Aquellos chalados de Silicon Valley
La serie de HBO apuesta por un humor de irreverencia (casi) salvaje
La mejor manera de describir Silicon Valley (emitida por Canal +) es imaginarse a los protagonistas de The Big Bang Theory camino de Las Vegas, en un coche robado, después de haber atracado un banco.
La serie de HBO, reverdeciendo laureles gracias a Juego de tronos y True detective, apuesta por un humor de irreverencia (casi) salvaje centrado en las peripecias de un grupo de amigos en las fauces de Silicon Valley, meca de la tecnología moderna. Una suerte de El séquito sin sexo, sin fans y sin glamour donde los protagonistas miran el mundo con la perplejidad de un hámster al que —de repente— le cambian la rueda por una mecedora. Era una jugada arriesgada porque sabido es que la empatía es un factor altamente complejo y que simpatizar con un grupo de geeks de introversión sostenida y cuyas conversaciones son ininteligibles para el neófito es misión solo al alcance de un kamikaze.
Su creador, Mike Judge, conocido por su trabajo en Beavis y Butthead y Trabajo basura, ha encontrado finalmente —aunque sus episodios le costó— la nota adecuada para dirigir una serie excelente, que trabaja un humor reservado, tímido, pero que es capaz de virar hacia la comedia pura y dura (la de improperios y chistes sucios) sin necesidad de dar volantazos. El secreto está, probablemente, en un reparto donde destaca la extraordinaria química entre Thomas Middleditch (Richard) y T.J. Miller (Erlich), el apocado cerebro de una compañía a punto de ser un imperio y el chiflado autoasignado portavoz de la misma, respectivamente.

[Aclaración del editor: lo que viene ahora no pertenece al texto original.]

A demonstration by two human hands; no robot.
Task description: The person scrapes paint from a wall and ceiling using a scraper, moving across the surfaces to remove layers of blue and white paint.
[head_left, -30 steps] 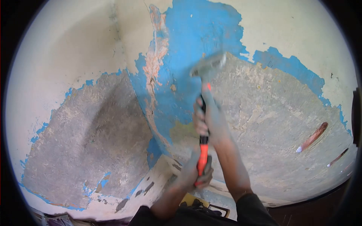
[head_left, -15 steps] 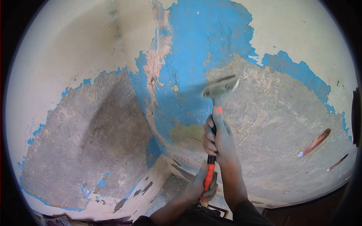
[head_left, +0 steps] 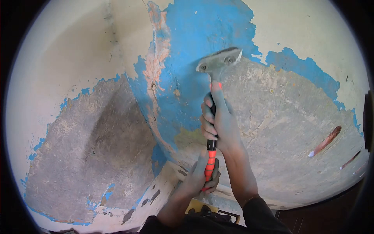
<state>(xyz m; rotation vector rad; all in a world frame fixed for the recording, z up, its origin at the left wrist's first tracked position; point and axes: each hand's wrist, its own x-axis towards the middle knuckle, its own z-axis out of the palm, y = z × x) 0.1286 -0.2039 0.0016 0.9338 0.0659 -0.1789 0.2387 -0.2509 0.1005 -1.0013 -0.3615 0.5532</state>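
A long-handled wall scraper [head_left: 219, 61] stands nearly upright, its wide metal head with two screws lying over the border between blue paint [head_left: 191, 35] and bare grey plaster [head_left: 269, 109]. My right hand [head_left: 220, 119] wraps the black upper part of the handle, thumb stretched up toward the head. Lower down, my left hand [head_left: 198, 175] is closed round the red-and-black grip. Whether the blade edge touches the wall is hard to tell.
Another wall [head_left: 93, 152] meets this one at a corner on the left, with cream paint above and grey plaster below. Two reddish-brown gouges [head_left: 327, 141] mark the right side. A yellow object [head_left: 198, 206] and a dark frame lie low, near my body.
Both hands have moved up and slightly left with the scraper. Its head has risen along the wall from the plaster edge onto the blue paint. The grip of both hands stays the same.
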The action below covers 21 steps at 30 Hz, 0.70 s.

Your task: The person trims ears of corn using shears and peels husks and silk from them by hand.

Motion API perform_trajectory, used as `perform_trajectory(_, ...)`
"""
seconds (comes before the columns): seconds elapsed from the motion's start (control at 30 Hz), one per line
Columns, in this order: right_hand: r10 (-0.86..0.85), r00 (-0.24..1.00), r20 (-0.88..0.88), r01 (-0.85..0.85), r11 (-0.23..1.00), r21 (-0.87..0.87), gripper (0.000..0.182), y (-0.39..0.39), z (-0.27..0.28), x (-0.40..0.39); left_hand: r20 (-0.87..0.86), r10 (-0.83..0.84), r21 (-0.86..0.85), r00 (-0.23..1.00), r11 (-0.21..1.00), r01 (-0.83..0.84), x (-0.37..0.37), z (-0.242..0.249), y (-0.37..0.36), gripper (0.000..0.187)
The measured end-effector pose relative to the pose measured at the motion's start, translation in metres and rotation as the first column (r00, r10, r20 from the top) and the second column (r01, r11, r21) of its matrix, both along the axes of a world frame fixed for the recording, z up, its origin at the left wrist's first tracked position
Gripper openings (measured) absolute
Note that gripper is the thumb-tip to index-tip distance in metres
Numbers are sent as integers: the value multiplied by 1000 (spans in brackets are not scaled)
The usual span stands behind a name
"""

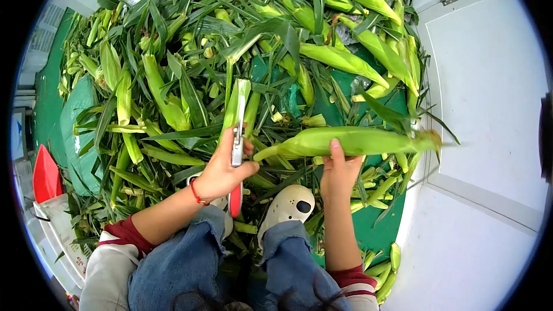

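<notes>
Knees and shoe [290, 204] down front; right hand [339, 174] grips a corn cob [351, 141] lying crosswise, stalk end pointing left toward the knife [237, 138] clamped in left hand [222, 171].

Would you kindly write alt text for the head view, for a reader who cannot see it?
A seated person's right hand grips a husked corn ear lying crosswise, while the left hand holds a red-handled knife upright. Green corn ears and leaves are heaped ahead on a green tarp.
</notes>
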State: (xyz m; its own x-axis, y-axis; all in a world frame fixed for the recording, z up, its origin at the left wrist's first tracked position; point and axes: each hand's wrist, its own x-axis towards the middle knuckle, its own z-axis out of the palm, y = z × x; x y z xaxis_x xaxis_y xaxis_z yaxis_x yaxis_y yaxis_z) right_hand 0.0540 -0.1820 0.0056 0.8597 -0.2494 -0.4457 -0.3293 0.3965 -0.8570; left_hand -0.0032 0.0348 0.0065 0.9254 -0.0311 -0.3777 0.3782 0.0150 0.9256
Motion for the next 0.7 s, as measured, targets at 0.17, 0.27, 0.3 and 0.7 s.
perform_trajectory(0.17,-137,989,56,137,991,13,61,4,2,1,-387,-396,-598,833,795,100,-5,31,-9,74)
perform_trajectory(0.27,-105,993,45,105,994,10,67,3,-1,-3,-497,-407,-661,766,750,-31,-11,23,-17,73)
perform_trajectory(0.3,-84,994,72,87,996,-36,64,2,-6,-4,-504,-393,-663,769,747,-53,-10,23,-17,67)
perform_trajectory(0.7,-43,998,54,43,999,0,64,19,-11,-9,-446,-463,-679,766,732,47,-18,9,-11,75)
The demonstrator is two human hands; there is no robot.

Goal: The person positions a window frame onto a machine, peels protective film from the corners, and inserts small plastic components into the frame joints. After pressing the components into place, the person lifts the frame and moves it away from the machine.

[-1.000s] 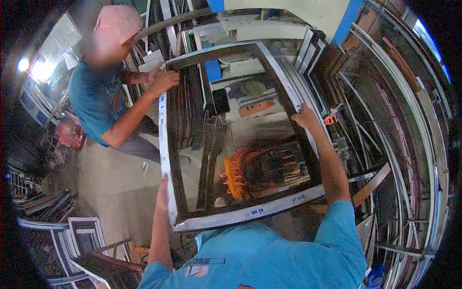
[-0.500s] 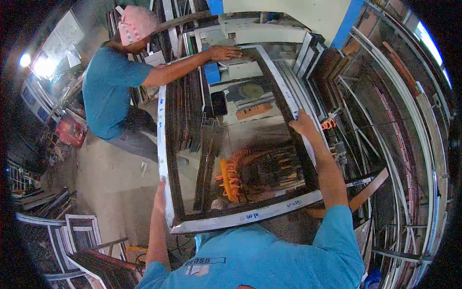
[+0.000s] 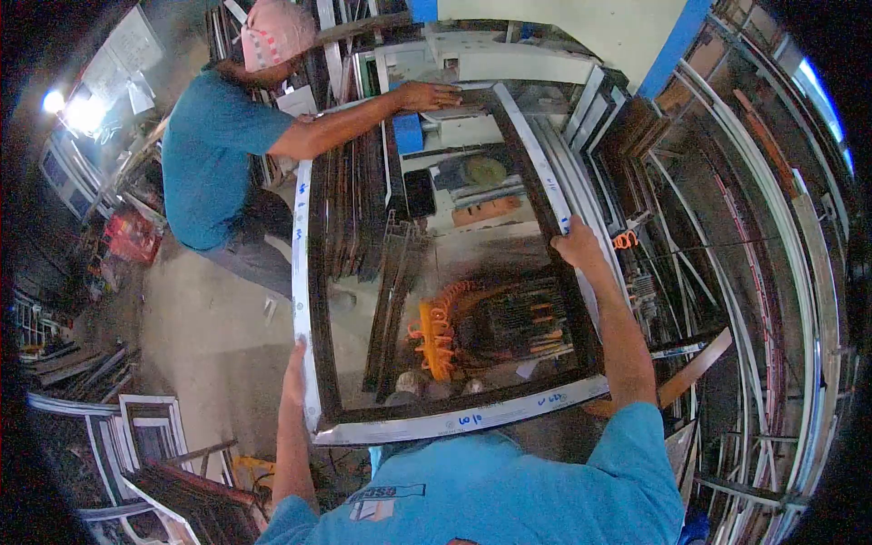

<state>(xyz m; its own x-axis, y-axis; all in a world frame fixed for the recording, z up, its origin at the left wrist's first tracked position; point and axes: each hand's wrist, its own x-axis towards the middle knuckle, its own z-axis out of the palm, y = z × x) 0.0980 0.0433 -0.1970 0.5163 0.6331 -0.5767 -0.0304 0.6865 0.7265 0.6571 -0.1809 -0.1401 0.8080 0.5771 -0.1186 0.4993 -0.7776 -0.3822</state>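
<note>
A large glazed window frame, dark inside and covered with white film on its outer sides, is held up in front of my body. Blue handwritten marks show on the film. My left hand grips the left side near the lower corner, its fingers partly hidden by the edge. Higher up on the opposite side, my right hand is closed around the frame with the thumb over the inner edge. A co-worker's hand lies on the far end of the frame.
The co-worker stands at the far left side, leaning over the frame. An orange coiled hose shows through the glass. Long metal profiles fill the rack at right. Smaller frames stand at lower left.
The near end of the window frame has shifted slightly left and down in view, with both my hands still on it. The co-worker's hand remains at the far end.
</note>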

Silicon Valley, un paso por detrás del slapstick y dos por delante de la sitcom de toda la vida, triunfa porque a pesar de las dificultades que conlleva combinar los códigos de un universo cerrado y llegar al público generalista (que al final es el que decide si un producto funciona o no) se las arregla para funcionar en ambas frecuencias gracias a unos diálogos brillantes y —sobre todo— la extrapolación de conceptos para hacerlos accesibles: ahí queda el gigantesco gag en el que, mediante un algoritmo, los protagonistas tratan de averiguar cuánto tardaría Erlich en masturbar a un auditorio de mil personas. Un momento brillante que sirve como quintaesencia de lo que es esta serie: una comedia de alma clásica, de diálogos medidos, que aprovecha una narrativa —que en ocasiones parece varada— para crecer en cada episodio, sin esa necesidad que padecen algunos de correr antes de andar.
Se lamenta, eso sí, la ausencia del gran Christopher Evan Welch, cuya muerte (a los 48 años, por un cáncer) alteró los planes de Judge. Evan Welch, que interpretaba al magnate Peter Gregory y que ofrecía un contrapunto de atroz excentricismo que subrayaba la (presunta) normalidad de Richard y los suyos, era un recurso narrativo impagable. Obligado ahora a ser un personaje en off, la comedia ha perdido un elemento importante y habrá que ver cómo recompone Judge esa parte que tan bien había funcionado.
La otra cuestión será averiguar si los creadores sucumben a la (inevitable) tentación romántica que subyace en la trama o siguen empeñados en remarcar la soledad de tintes claustrofóbicos que se esconde tras un grupo de colegas que viven por y para lo suyo y para los que las féminas resultan tan peligrosas como un león en el comedor.